Information:
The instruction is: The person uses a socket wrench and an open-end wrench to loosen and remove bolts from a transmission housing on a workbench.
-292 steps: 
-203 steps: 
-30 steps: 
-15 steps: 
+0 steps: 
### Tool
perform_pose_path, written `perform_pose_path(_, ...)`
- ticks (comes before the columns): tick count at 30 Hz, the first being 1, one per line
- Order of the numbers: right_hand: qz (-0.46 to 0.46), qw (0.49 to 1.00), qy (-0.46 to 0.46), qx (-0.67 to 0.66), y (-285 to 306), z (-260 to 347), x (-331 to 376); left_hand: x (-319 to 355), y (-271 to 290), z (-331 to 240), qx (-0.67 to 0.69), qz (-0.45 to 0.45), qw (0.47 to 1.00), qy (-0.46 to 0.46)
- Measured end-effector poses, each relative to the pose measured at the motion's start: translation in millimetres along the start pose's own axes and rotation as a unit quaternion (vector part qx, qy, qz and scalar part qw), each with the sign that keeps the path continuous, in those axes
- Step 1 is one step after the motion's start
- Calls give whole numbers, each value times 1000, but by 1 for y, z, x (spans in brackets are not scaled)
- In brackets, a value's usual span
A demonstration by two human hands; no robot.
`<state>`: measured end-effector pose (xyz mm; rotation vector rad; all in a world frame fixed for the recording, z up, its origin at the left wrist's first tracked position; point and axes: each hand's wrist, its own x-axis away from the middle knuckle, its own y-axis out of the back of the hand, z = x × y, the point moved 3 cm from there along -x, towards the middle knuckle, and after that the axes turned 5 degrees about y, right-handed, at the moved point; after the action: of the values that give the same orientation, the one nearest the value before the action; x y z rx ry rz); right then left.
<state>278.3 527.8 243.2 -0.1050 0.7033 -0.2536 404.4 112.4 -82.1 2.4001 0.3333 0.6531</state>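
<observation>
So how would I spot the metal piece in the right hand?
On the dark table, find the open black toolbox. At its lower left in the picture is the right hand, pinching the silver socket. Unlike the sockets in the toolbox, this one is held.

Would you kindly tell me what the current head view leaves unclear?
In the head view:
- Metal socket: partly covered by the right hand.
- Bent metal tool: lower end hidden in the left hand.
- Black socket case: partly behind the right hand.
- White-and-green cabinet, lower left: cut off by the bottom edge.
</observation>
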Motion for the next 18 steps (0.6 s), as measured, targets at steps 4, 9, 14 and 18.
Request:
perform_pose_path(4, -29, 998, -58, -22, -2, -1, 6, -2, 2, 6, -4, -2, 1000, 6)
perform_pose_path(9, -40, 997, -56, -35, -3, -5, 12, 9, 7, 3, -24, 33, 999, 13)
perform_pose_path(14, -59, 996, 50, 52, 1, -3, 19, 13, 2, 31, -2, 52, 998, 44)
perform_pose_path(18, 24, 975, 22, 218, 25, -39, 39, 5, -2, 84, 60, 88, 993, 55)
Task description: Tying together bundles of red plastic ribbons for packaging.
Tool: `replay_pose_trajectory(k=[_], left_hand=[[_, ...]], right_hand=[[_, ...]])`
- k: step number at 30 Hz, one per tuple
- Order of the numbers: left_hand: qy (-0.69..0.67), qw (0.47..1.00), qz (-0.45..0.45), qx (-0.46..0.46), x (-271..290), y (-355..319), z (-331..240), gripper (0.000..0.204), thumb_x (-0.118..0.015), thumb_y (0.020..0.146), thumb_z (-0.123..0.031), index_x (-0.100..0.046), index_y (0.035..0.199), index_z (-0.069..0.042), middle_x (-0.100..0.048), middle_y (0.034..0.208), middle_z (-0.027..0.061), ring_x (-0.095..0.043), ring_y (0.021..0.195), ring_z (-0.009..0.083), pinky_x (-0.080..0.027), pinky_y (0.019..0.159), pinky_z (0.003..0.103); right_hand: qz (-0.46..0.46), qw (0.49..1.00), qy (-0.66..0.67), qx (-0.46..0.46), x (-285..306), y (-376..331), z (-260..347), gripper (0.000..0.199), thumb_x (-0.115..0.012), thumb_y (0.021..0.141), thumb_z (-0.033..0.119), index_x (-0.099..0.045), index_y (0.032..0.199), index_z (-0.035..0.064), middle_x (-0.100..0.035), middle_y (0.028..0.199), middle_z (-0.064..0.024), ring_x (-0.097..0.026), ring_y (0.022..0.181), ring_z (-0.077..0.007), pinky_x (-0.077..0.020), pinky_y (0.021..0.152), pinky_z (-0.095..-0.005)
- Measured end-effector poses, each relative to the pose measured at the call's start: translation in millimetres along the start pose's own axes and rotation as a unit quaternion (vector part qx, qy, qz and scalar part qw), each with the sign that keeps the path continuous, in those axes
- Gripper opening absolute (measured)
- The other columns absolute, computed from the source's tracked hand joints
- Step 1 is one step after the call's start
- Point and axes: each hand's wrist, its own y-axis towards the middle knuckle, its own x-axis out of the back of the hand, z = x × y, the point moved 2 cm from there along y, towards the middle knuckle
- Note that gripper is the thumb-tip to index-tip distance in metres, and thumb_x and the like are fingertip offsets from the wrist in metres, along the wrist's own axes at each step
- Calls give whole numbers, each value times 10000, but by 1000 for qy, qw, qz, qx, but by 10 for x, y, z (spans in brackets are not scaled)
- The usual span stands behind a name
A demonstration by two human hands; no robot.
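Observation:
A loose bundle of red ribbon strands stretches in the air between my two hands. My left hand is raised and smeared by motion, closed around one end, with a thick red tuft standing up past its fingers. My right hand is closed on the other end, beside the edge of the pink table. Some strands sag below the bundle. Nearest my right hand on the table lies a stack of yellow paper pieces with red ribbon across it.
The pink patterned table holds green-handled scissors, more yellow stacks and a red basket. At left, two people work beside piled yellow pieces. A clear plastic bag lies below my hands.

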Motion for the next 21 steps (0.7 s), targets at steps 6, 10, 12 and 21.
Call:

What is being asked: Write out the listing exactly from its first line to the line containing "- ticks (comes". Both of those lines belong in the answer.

Task solution:
The instruction is: The person uses a socket wrench and an open-end wrench to loosen and remove bolts from a transmission housing on a workbench.
-292 steps: 
-203 steps: 
-30 steps: 
-15 steps: 
+0 steps: 
### Tool
perform_pose_path, written `perform_pose_path(_, ...)`
- ticks (comes before the columns): tick count at 30 Hz, the first being 1, one per line

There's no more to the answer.